Go over the data and keep only the lines that include "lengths".

### DATA FOR THIS TASK

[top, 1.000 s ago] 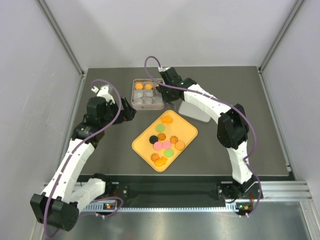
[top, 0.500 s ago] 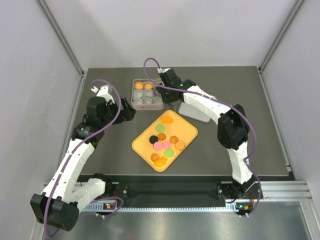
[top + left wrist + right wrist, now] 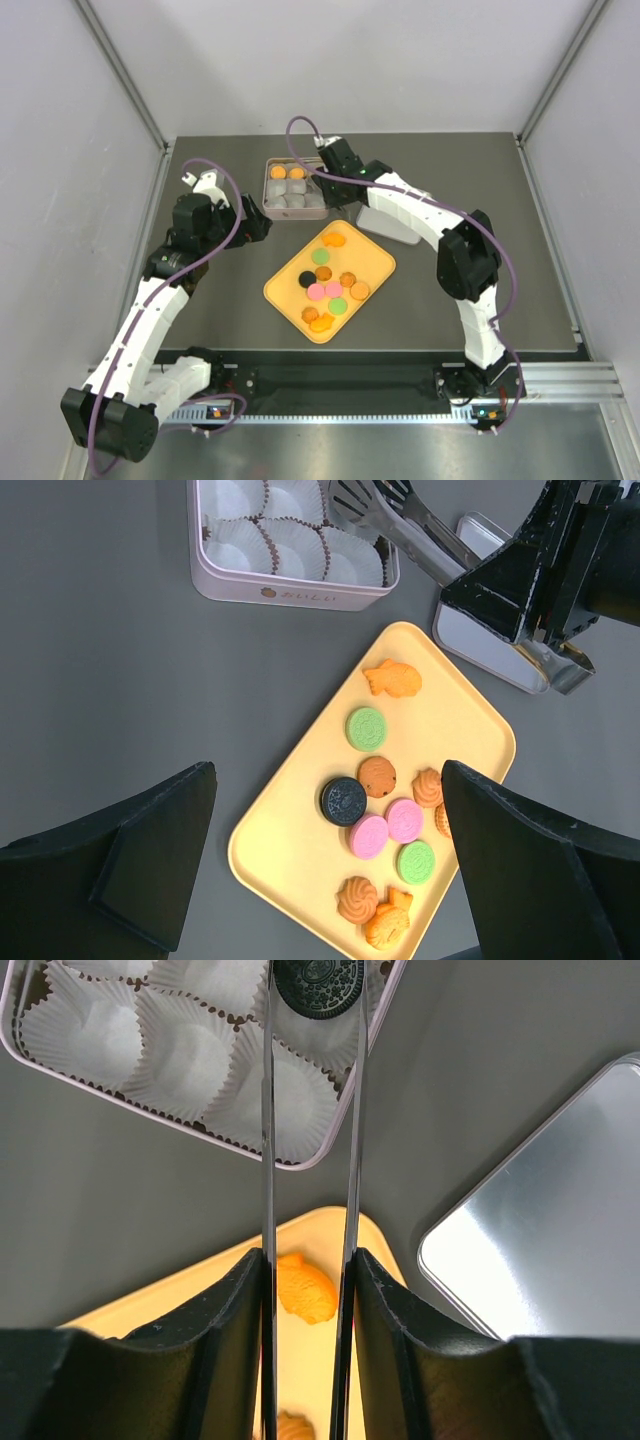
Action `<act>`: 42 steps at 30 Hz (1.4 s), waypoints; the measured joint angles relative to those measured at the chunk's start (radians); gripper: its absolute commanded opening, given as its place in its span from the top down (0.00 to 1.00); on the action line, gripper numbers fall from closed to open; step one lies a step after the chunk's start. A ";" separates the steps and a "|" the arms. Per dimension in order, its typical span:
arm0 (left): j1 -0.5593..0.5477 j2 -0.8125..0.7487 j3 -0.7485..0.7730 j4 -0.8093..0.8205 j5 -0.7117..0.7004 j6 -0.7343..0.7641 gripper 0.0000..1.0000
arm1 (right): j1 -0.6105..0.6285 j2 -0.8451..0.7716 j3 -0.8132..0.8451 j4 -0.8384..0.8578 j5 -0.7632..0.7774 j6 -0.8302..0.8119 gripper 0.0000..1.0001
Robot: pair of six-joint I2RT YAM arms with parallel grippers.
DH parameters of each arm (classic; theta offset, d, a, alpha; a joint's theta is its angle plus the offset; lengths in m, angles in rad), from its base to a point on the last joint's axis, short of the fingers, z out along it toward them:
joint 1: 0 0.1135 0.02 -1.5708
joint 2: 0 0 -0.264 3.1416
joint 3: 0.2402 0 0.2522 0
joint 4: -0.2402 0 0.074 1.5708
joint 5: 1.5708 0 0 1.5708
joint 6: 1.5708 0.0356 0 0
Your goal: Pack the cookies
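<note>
A robot lab, a small test booth. Plain pale walls (image 3: 350, 60) on three sides, like a box, with thin metal posts (image 3: 120, 65) in the corners. A flat dark grey table (image 3: 500, 200) in the middle. A white and black left arm (image 3: 150, 310) and right arm (image 3: 410, 205), both bolted by a metal rail (image 3: 350, 415) at the near edge. Purple cables (image 3: 237, 200) looping along both arms. On the table, a yellow tray (image 3: 372, 262) of cookies (image 3: 333, 289) near a small tin (image 3: 266, 190), all neatly laid out.
</note>
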 measured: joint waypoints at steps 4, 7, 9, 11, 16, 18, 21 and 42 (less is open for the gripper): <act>0.000 0.000 0.000 0.000 0.000 0.000 0.01 | 0.004 0.000 0.000 -0.002 0.000 0.000 0.64; 0.000 0.000 0.000 0.000 0.000 0.000 0.01 | 0.006 0.000 0.000 -0.003 0.002 0.000 0.64; 0.001 0.000 0.000 0.000 0.001 0.000 0.01 | 0.010 0.000 -0.001 -0.003 0.006 0.000 0.64; 0.002 0.000 0.000 0.000 0.002 0.000 0.01 | 0.013 0.000 -0.006 -0.002 0.008 0.000 0.64; 0.002 0.000 0.000 0.000 0.003 0.000 0.01 | 0.019 0.000 -0.014 -0.006 0.011 0.000 0.64; 0.002 0.000 0.000 0.000 0.004 0.000 0.01 | 0.021 0.000 -0.014 -0.006 0.014 0.000 0.64; 0.002 0.000 0.000 0.000 0.004 0.000 0.01 | 0.022 0.000 -0.014 -0.007 0.016 0.001 0.62; 0.005 0.000 0.000 0.000 0.004 0.000 0.01 | 0.023 -0.006 -0.013 -0.012 0.016 0.002 0.53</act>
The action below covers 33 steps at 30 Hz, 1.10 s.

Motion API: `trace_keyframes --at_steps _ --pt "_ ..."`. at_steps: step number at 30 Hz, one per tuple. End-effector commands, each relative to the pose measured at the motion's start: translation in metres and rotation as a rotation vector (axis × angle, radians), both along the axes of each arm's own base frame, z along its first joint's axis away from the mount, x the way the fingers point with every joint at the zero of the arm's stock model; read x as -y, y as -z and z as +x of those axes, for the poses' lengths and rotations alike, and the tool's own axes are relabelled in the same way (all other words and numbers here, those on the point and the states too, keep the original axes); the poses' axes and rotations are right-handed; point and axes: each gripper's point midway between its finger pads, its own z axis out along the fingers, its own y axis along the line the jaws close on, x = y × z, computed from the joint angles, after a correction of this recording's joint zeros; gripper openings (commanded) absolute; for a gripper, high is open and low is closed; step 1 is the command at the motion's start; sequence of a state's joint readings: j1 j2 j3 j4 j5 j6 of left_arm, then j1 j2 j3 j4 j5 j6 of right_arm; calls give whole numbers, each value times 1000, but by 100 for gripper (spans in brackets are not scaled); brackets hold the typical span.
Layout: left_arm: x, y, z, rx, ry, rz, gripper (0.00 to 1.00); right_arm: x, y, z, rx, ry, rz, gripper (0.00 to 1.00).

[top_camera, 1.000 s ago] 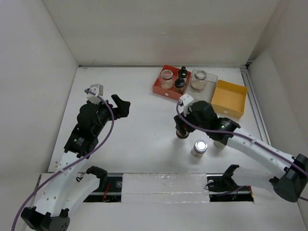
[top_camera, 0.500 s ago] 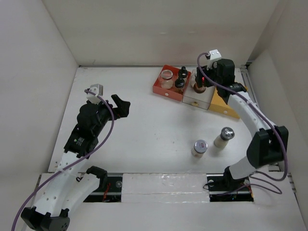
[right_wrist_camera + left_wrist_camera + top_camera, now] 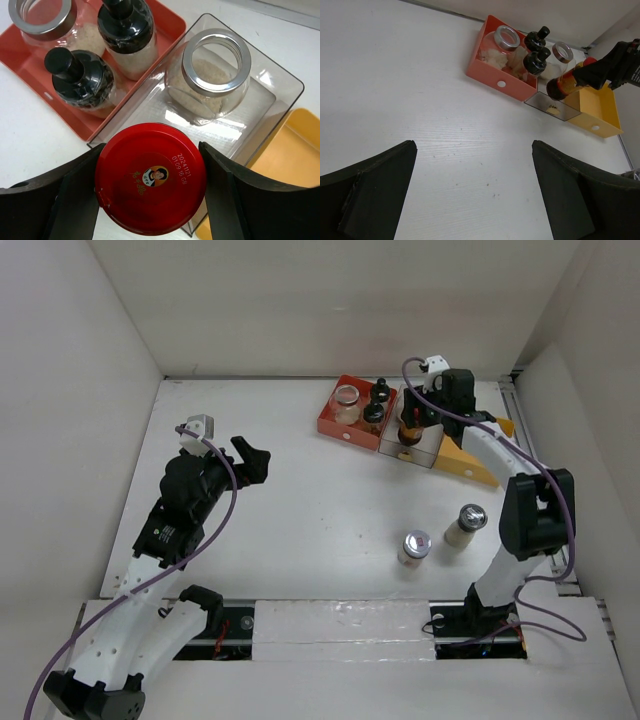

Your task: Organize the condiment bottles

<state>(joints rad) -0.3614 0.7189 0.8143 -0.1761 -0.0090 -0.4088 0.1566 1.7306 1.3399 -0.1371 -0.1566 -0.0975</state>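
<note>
The right gripper (image 3: pixel 151 152) pinches a red-capped jar (image 3: pixel 150 178), one dark finger pressed on each side of the cap. In the right wrist view the cap hides the jar's body. The left wrist view shows its dark amber contents.

The jar hangs over the near corner of the clear tray (image 3: pixel 280 75), far right on the table (image 3: pixel 300 490). Whether its base touches the tray cannot be told.

A silver-rimmed jar (image 3: pixel 212 75) stands farther back in that tray. Left of it, the red tray (image 3: pixel 172 20) holds two black-capped bottles (image 3: pixel 80 80) and a clear jar (image 3: pixel 42 15). The yellow tray (image 3: pixel 295 165), on the right, is cut off.

Only the overhead view shows two silver-capped jars (image 3: pixel 416 545) standing on the table, near right.

The left gripper (image 3: pixel 472 165) hovers at the left with jaws spread wide and nothing between them.
</note>
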Motion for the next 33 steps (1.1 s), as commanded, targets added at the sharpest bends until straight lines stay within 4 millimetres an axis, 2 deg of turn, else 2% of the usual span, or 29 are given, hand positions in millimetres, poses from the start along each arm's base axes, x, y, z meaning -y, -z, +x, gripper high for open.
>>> trace_keyframes --at_steps 1,4,5,9,10,13,14,17,18,20,21,23,24,25,26,27,28,29,30,31,32,33 --pt "-2 -26 3 70 -12 -14 97 -8 -36 28 173 -10 56 55" --pt "-2 -26 3 70 -12 -14 97 -9 -19 28 137 -6 59 58" --pt "-2 -26 3 70 -12 -14 97 -9 -21 29 145 -6 60 59" --pt "-1 -26 2 70 -2 -16 97 -10 -3 32 109 -1 63 63" --pt "-1 -26 2 70 -2 -16 97 -10 -8 33 116 2 72 68" --pt "-2 -28 1 78 -3 -19 97 -12 -2 32 91 -5 72 80" --pt "-2 -28 1 78 -3 -19 97 -12 -12 30 106 -2 82 87" --pt "-2 -28 1 78 -3 -19 97 -11 -33 25 141 -3 88 97" --pt "-2 -28 1 78 -3 -19 98 -8 -50 18 167 5 88 100" --pt "-2 -28 1 78 -3 -19 98 0 -69 9 200 42 77 100" --pt "-1 -31 -2 86 6 -24 98 -1 -87 -5 228 45 76 100" --pt "-1 -34 -4 96 6 -28 98 4 -95 -23 228 92 48 100" --pt "-2 -36 -5 105 6 -31 98 -6 -82 -41 194 83 29 100" --pt "-2 -36 -5 105 6 -31 98 -5 -95 -64 210 90 22 100" --pt "-3 -40 -8 117 6 -35 98 -8 -90 -80 196 92 16 100" --pt "-3 -40 -8 117 6 -35 98 -18 -85 -98 179 91 3 100" --pt "-4 -43 -10 128 6 -39 98 -16 -75 -125 159 88 1 100" --pt "-4 -43 -10 128 6 -39 98 -16 -57 -147 84 92 -7 100" --pt "-4 -43 -10 128 6 -39 98 -12 -47 -163 45 112 -21 100" --pt "-4 -43 -10 128 6 -39 98 -14 -28 -183 -13 97 -35 96" --pt "-2 -43 -11 128 15 -41 98 -12 -29 -200 -24 95 -18 96" --pt "-3 -45 -12 136 15 -44 98 -6 -14 -219 -98 92 -48 96"
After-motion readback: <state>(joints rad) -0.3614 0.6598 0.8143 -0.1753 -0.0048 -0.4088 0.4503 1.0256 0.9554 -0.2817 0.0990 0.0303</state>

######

OUTPUT BELOW >>
DH parameters of each arm (classic; theta offset, d, a, alpha; a joint's theta is its angle plus the offset; lengths in m, angles in rad), from its base to a point on the last joint's axis, short of the fingers, z out along it toward them:
Motion API: `trace_keyframes --at_steps _ --pt "_ ..."`. at_steps: step number at 30 Hz, one per tuple. End-effector commands, each relative to the pose measured at the motion's start: translation in metres and rotation as a rotation vector (axis × angle, radians), both along the axes of each arm's own base frame, z along its first joint's axis away from the mount, x the way the fingers point with every joint at the zero of the arm's stock model; read x as -y, y as -z and z as +x of those axes, for the poses' lengths and rotations alike, and the tool's own axes are relabelled in the same way (all other words and numbers here, those on the point and the states too, keep the original axes); the poses' axes and rotations are right-handed; point and axes: each gripper's point midway between its finger pads, its own z axis out along the fingers, its own y axis along the line the jaws close on, x = y × z, computed from the joint angles, after a correction of this recording's joint zeros; gripper openings (commanded) absolute; for a gripper, high is open and low is closed; step 1 is the command at the motion's start; sequence of a state's joint readings: j1 j2 j3 j4 j5 j6 of left_arm, then j1 j2 j3 j4 j5 j6 of right_arm; calls give whole numbers, each value times 1000, but by 100 for gripper (spans in brackets are not scaled); brackets hold the typical span.

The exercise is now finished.